Drawing upon the research of Duyi with minor modifications, the Kjeldahl method was employed to measure the CP content of TNs [6], with each sample being measured in duplicate for accuracy. A 0.5 g sample was weighed into a digestion tube, and 10 milliliters of concentrated sulfuric acid was slowly added. The samples were then digested in a digestion furnace at 250 °C for 30 min, followed by an increase to 350 °C for another 30 min, and finally to 400 °C for 4 h. After cooling, the digest was transferred to a 250 milliliter volumetric flask and diluted to the mark. The nitrogen content was then determined using an automatic Kjeldahl nitrogen analyzer. The crude protein content was calculated by multiplying the nitrogen content by a conversion factor of 6.25.

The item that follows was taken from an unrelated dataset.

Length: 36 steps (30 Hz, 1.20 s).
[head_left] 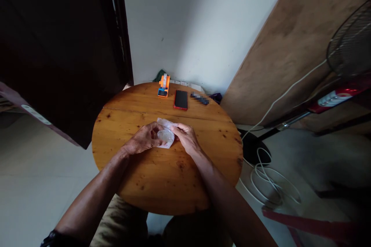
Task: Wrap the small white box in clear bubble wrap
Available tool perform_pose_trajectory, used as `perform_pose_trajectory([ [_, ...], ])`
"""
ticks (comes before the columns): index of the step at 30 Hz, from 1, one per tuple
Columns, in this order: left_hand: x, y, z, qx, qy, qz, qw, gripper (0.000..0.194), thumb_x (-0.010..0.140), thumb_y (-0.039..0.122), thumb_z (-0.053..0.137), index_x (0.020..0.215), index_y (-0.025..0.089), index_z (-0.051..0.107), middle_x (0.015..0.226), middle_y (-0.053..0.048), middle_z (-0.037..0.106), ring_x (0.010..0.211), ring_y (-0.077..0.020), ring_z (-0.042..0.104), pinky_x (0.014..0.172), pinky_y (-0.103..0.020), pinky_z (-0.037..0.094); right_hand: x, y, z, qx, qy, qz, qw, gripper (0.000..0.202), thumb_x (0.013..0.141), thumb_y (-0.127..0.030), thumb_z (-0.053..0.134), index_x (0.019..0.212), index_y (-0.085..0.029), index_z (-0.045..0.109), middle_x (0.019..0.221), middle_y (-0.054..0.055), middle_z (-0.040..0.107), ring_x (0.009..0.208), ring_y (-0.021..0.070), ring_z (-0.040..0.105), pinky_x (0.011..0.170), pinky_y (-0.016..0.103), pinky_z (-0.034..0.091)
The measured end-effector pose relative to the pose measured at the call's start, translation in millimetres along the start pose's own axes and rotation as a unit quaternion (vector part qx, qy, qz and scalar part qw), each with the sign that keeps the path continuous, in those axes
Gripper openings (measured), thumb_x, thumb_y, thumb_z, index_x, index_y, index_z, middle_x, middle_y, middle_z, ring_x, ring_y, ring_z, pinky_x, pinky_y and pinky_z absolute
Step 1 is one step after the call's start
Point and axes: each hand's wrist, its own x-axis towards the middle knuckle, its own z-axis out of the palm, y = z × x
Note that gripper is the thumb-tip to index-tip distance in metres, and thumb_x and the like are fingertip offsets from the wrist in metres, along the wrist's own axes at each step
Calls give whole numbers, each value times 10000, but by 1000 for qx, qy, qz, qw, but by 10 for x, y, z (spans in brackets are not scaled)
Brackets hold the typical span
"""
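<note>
A clear, whitish plastic piece with a rounded part (165, 136) is held over the middle of the round wooden table (179, 189). My left hand (144, 137) grips its left side, fingers curled round the edge. On the upper right side, my right hand (185, 136) pinches the same piece between thumb and fingers. Whether the piece touches the tabletop, I cannot tell.
Toward the table's far edge stand an orange and blue tape dispenser (164, 86), a phone with a red edge (181, 100) and a dark, blurred-out object (199, 98). A fan (352, 42) with a loose white cable (269, 179) is at the right.
</note>
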Motion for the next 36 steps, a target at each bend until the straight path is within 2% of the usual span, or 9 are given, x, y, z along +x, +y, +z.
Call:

The TS content was measured using a Total Starch Content Assay Kit (AKSU015, Boxbio, Beijing, China), with each sample being measured in triplicate for accuracy. The detection principle employed is based on the anthrone colorimetric assay [35]. Briefly, 50 mg of sample was weighed into a centrifuge tube and mixed thoroughly with 1 mL of elution buffer. The mixture was then incubated in a sealed water bath at 80 °C for 30 min to prevent water loss. Following incubation, the mixture was centrifuged at 8000 g for 10 min at room temperature. The supernatant was discarded, and the precipitate was retained. The precipitate was thoroughly mixed with 500 μL of distilled water and gelatinized in a water bath at 95 °C for 15 min. After cooling to room temperature, 1 mL of extraction buffer was added and thoroughly mixed. The mixture was then extracted at room temperature for 15 min, with shaking occurring 3–5 times during this period. Following extraction, the mixture was centrifuged at 8000 g for 10 min at room temperature, and the supernatant was collected for measurement. The collected supernatant was appropriately diluted, and the color development reagent was then added. The mixture was incubated at 95 °C for 10 min, cooled to room temperature, and the absorbance at 620 nm was measured to calculate the starch content.

2.3. Algorithms

During the spectral collection process, the influence of instrument noise or light scattering is encountered. Therefore, three preprocessing methods were specifically selected in this research. Savitzky–Golay smoothing (S–G smoothing) [36] is a digital filtering technique utilized for data smoothing and derivative calculation. It can reduce noise while preserving the characteristics of the signal as much as possible. In this study, the size of the smoothing window was set to 5 data points. Standard Normal Variate (SNV) [37] and Multiplicative Scatter Correction (MSC) [38] are primarily used to correct scattering effects in spectral data and are particularly applicable to mitigating the interference of light scattering caused by powder samples.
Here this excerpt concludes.